Task goal: If a line in the entries below holds the string "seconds", copy it.

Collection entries
= = = = =

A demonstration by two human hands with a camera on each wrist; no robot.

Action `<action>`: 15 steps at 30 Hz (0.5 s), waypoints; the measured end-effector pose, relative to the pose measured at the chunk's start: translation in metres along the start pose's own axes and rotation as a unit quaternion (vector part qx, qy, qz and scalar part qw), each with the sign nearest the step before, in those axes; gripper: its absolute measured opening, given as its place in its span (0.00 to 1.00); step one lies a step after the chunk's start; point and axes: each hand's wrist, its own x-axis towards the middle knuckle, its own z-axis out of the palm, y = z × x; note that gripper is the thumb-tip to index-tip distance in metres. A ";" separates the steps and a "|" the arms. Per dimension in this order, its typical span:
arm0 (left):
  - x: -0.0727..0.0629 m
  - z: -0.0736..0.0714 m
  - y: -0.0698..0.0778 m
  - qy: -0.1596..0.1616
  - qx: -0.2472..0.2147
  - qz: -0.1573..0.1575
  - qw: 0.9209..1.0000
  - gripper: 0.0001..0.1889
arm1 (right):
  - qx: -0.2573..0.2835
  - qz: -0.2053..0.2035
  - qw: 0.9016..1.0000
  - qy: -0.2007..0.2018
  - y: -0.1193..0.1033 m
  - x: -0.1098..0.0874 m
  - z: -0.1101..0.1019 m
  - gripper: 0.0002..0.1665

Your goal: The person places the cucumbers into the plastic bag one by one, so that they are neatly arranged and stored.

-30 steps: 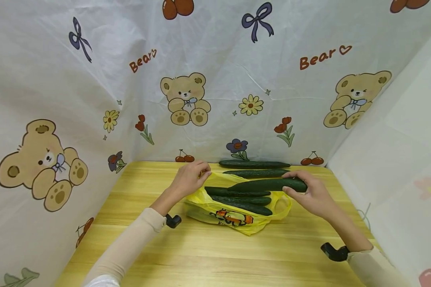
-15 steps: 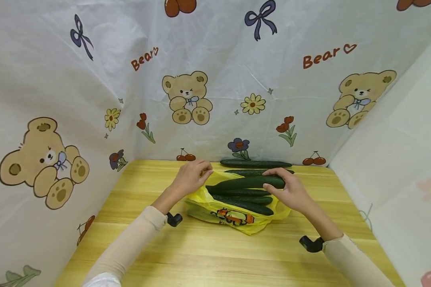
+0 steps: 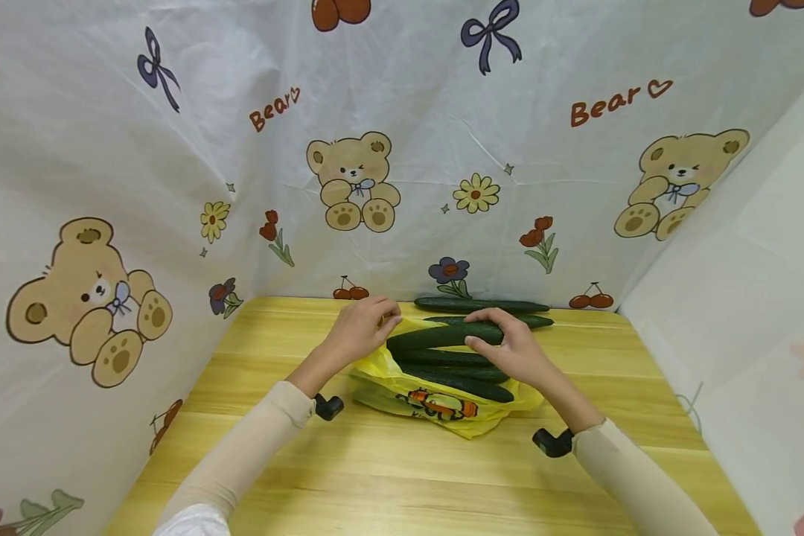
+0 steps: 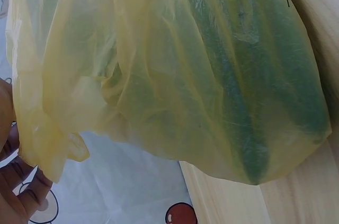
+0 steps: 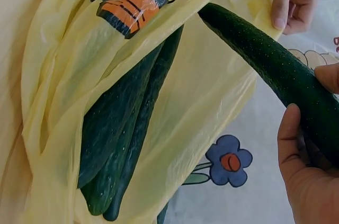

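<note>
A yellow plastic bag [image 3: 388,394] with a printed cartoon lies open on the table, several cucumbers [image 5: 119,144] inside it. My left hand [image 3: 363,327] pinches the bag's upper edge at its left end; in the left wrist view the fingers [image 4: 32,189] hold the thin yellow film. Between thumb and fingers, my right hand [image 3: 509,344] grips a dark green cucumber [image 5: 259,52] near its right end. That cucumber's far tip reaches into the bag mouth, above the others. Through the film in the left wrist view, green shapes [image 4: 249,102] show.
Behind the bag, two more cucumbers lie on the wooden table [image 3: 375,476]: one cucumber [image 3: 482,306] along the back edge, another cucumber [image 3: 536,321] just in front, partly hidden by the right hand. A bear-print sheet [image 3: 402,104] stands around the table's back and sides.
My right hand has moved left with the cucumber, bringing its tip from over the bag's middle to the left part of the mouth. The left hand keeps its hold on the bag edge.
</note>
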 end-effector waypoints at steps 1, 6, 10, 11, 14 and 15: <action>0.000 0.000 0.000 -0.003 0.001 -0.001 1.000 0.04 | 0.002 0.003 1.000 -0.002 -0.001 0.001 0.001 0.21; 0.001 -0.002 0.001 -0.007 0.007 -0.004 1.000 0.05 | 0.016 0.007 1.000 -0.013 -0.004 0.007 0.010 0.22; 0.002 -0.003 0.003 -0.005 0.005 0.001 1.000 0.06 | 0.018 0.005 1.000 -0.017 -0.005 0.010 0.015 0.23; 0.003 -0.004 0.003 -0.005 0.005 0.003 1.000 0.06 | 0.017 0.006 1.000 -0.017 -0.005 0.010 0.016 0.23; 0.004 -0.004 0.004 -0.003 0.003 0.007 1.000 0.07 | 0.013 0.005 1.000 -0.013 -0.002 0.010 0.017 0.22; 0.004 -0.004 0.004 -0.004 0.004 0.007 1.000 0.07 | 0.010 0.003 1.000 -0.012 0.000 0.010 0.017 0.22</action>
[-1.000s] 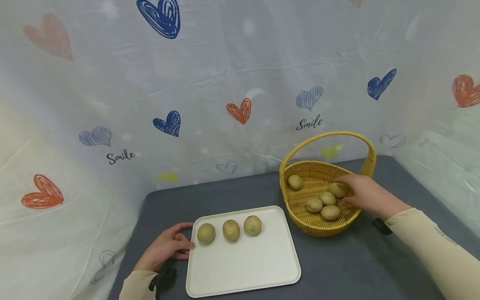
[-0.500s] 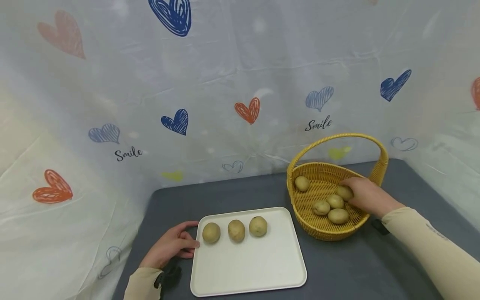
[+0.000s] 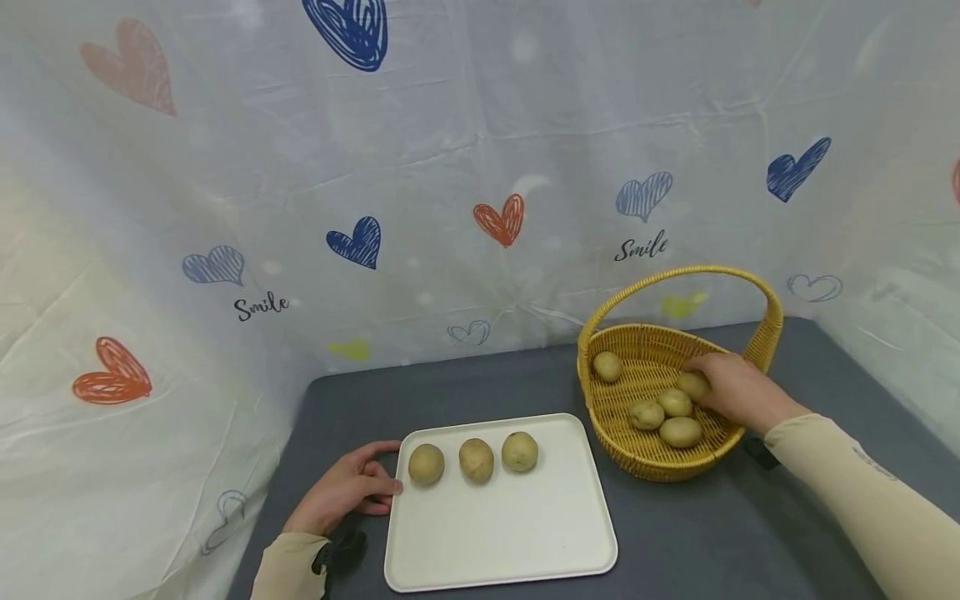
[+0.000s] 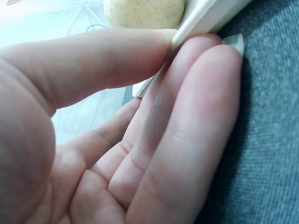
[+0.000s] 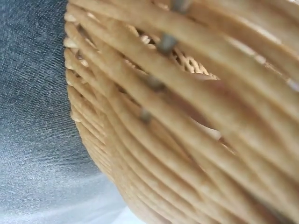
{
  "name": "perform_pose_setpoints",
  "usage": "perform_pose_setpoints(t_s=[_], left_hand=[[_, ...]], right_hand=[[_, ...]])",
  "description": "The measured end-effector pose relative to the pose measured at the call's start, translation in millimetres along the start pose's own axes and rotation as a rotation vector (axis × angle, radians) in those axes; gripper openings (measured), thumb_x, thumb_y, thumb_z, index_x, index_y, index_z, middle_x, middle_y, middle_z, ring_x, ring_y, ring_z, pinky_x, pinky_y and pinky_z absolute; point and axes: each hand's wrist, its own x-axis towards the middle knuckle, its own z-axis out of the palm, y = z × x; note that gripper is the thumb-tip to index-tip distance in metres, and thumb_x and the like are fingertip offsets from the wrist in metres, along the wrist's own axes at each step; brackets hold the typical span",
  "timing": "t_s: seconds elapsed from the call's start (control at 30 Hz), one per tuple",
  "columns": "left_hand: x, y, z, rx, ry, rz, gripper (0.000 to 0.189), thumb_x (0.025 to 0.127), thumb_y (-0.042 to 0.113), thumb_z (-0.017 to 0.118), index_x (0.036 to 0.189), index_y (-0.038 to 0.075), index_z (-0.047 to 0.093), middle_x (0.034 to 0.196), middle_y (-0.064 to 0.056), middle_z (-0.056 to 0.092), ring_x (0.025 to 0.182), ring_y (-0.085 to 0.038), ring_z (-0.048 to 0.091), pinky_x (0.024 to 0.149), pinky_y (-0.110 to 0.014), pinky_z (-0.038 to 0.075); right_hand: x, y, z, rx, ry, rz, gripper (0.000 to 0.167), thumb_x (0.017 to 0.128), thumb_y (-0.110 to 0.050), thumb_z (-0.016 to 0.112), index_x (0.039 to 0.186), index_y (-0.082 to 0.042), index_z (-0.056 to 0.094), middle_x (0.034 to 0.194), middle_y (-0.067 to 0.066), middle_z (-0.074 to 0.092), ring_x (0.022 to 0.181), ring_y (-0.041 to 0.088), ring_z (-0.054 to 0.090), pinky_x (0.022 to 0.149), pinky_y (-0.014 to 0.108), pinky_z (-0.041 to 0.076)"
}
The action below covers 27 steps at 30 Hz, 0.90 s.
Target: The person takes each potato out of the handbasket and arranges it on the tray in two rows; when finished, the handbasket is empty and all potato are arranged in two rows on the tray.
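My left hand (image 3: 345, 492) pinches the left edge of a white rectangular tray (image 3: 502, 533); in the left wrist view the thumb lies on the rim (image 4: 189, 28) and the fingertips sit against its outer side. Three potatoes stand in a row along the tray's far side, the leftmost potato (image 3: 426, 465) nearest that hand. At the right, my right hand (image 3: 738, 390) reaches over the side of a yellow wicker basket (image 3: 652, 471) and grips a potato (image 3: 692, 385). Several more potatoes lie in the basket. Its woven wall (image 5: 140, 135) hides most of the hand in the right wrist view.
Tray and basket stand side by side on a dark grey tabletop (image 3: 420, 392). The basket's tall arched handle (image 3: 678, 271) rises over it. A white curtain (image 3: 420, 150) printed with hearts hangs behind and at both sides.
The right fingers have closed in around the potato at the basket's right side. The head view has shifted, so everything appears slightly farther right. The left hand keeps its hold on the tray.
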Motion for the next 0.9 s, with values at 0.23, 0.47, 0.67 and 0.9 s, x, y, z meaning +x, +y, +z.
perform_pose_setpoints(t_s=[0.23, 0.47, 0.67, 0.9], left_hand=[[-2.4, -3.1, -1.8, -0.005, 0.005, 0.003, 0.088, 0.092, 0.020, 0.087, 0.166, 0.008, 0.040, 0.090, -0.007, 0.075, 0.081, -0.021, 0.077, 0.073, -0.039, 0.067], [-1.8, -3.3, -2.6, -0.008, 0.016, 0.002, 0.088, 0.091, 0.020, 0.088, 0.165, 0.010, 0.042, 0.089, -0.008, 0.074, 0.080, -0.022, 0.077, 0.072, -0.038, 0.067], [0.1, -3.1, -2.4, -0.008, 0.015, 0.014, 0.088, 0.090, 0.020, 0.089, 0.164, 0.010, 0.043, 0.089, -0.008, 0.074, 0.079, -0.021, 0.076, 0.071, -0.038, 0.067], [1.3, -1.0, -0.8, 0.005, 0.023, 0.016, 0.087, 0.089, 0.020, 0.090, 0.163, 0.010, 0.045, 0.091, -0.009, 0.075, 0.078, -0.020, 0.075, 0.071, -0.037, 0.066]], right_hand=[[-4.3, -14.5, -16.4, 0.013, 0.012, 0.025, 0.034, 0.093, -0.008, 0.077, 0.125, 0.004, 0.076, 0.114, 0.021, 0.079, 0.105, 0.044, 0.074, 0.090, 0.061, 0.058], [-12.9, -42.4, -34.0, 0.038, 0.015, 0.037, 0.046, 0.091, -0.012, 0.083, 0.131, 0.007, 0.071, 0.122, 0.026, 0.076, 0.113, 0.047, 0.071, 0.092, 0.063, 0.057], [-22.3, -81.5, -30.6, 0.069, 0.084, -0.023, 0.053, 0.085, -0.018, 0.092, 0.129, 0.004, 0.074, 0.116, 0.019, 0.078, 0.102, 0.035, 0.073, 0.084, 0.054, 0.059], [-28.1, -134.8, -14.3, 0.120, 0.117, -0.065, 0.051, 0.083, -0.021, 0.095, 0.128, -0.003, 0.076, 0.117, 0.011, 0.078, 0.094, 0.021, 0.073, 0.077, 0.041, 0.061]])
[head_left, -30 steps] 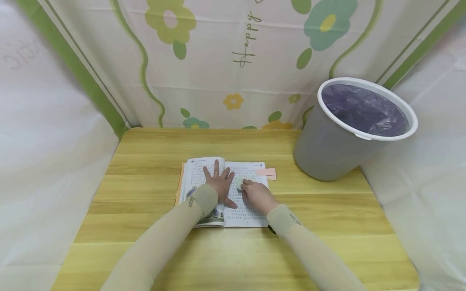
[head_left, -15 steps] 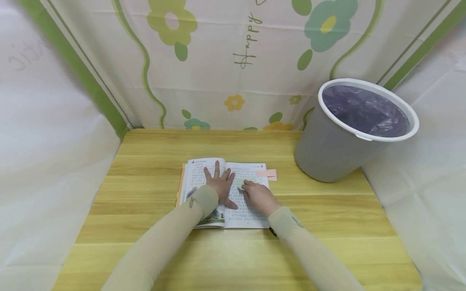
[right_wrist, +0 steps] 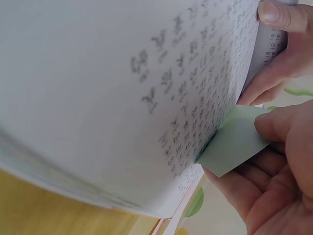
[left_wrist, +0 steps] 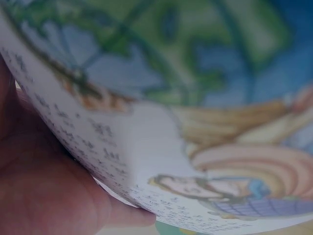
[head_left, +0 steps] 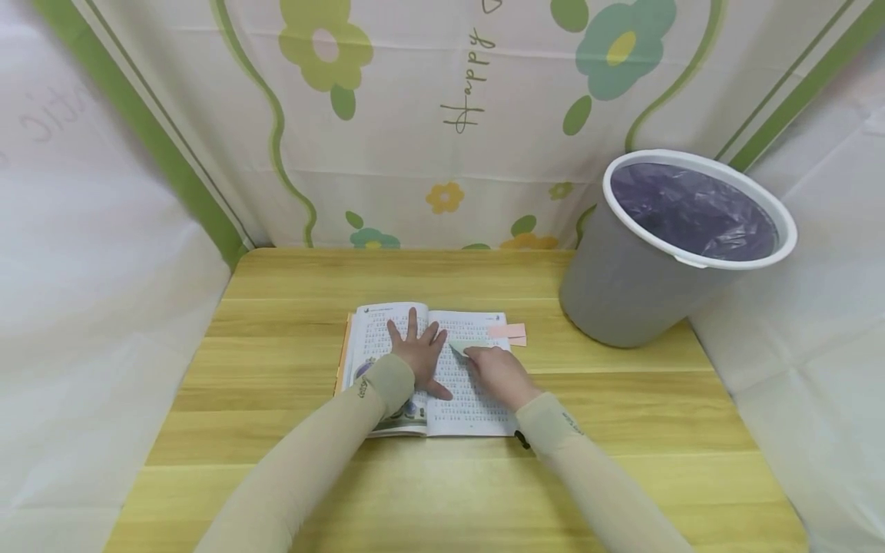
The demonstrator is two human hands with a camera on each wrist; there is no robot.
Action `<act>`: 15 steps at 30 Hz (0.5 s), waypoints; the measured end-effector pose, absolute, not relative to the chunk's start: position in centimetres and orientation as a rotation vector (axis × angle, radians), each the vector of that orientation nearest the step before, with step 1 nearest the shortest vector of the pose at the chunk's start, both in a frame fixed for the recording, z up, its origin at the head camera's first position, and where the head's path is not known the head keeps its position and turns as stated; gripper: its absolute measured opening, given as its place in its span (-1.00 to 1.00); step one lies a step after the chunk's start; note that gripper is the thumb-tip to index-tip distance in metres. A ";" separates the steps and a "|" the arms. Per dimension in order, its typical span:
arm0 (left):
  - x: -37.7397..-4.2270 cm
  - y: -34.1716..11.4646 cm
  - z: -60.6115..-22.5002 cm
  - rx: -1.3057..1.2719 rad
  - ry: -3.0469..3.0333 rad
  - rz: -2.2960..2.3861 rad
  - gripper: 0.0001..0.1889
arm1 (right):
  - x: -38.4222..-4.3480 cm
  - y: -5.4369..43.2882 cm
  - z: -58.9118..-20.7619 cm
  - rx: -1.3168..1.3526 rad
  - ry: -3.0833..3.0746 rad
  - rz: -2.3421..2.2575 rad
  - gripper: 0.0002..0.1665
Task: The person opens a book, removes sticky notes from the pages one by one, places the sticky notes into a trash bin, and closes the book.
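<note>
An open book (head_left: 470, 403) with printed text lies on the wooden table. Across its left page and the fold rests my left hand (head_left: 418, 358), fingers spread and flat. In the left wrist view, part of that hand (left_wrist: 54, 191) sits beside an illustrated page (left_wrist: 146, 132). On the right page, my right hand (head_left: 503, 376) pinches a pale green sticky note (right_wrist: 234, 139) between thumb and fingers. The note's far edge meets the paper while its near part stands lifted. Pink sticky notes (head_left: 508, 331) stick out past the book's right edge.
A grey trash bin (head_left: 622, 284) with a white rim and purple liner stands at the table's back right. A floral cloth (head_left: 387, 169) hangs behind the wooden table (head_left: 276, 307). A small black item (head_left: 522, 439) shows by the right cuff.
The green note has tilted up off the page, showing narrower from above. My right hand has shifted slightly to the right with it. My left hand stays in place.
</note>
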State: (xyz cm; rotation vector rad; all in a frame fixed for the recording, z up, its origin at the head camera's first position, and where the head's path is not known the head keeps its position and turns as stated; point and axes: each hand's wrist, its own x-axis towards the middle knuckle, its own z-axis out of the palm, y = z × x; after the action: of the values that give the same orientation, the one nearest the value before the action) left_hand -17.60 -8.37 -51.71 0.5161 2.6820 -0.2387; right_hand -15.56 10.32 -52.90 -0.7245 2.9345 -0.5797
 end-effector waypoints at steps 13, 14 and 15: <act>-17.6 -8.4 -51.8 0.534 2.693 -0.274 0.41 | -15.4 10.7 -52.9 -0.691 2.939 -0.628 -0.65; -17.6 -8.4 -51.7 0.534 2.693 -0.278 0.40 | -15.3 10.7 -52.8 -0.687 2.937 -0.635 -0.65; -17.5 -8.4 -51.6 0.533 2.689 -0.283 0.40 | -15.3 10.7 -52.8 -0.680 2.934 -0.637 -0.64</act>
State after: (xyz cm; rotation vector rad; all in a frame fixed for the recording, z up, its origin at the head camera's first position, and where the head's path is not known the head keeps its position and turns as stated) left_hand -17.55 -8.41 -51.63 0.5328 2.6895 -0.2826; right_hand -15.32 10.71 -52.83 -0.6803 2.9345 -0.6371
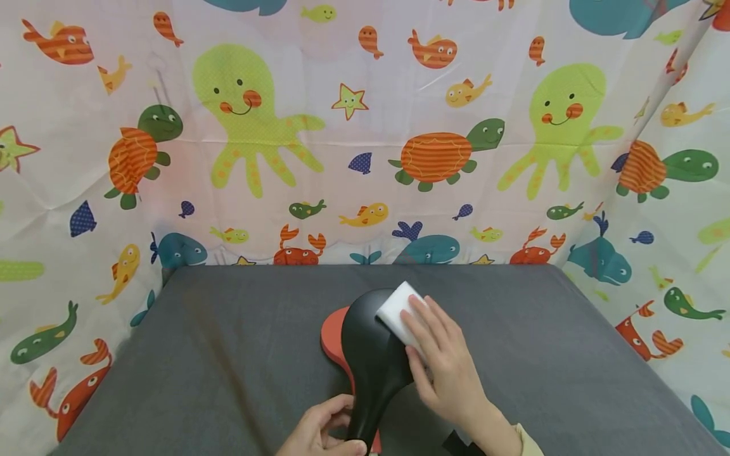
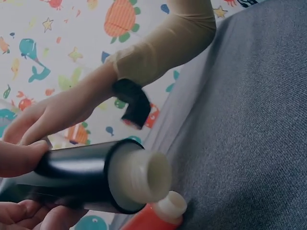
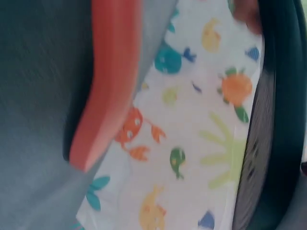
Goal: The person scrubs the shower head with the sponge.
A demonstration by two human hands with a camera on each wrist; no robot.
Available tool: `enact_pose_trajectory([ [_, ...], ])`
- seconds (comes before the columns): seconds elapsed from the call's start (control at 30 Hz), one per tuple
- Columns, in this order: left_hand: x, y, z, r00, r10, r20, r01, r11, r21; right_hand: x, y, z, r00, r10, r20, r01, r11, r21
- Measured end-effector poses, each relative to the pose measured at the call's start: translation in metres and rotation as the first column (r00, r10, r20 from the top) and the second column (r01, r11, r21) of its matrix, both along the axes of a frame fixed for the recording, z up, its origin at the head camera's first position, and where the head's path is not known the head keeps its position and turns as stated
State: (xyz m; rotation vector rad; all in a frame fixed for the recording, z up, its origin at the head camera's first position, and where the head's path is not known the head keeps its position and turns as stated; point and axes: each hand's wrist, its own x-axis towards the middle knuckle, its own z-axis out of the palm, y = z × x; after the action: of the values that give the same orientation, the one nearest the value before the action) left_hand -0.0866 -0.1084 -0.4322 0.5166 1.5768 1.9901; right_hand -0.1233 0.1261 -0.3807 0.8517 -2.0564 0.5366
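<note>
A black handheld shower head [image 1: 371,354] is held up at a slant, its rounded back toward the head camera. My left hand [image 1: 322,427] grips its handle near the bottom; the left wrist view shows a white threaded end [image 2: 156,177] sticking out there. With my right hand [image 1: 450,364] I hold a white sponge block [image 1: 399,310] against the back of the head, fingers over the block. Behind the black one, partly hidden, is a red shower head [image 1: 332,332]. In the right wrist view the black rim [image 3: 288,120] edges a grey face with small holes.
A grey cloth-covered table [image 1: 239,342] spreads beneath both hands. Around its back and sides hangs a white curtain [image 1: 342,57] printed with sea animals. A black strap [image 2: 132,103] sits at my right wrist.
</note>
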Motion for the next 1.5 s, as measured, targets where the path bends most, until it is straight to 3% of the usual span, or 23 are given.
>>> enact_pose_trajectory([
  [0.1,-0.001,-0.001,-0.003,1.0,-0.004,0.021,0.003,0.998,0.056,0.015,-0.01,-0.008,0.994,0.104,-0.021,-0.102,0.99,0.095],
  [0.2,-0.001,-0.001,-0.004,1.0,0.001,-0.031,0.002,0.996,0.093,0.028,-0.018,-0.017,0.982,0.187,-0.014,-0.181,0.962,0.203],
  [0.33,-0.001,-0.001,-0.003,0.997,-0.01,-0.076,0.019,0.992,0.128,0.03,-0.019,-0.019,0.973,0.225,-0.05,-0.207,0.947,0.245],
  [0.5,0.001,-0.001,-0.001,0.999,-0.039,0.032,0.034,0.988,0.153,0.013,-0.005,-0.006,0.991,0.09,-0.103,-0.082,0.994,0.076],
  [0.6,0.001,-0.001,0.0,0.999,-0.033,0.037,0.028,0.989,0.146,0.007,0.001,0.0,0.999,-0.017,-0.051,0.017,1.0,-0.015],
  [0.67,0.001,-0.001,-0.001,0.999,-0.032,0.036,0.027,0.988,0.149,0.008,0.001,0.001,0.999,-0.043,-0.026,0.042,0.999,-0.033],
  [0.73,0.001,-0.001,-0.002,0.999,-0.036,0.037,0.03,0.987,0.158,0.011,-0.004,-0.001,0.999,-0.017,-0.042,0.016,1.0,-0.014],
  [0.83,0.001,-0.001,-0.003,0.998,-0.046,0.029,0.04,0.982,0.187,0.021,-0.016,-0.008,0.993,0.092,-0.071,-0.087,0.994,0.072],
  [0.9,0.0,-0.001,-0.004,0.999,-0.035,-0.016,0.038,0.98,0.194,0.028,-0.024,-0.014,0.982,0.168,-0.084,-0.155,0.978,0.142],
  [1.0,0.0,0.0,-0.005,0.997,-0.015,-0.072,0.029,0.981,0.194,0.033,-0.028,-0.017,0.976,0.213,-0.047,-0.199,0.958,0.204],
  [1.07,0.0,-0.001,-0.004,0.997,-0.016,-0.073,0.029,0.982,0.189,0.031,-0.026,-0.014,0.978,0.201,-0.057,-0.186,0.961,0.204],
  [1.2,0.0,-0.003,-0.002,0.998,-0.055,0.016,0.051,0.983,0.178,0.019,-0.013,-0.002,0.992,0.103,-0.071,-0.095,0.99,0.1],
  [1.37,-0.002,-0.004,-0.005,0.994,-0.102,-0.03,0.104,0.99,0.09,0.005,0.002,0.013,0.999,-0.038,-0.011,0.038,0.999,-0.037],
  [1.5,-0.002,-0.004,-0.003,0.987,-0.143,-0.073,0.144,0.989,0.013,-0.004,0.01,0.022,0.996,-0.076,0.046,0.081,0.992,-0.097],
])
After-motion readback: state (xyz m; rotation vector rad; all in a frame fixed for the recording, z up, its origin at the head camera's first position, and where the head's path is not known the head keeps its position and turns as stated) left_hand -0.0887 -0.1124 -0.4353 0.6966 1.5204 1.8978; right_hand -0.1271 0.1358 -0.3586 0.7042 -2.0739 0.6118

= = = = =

Result below:
  "timing": "t_s: seconds elapsed from the call's start (control at 30 Hz), one per tuple",
- seconds (comes before the columns): seconds elapsed from the call's start (control at 30 Hz), one per tuple

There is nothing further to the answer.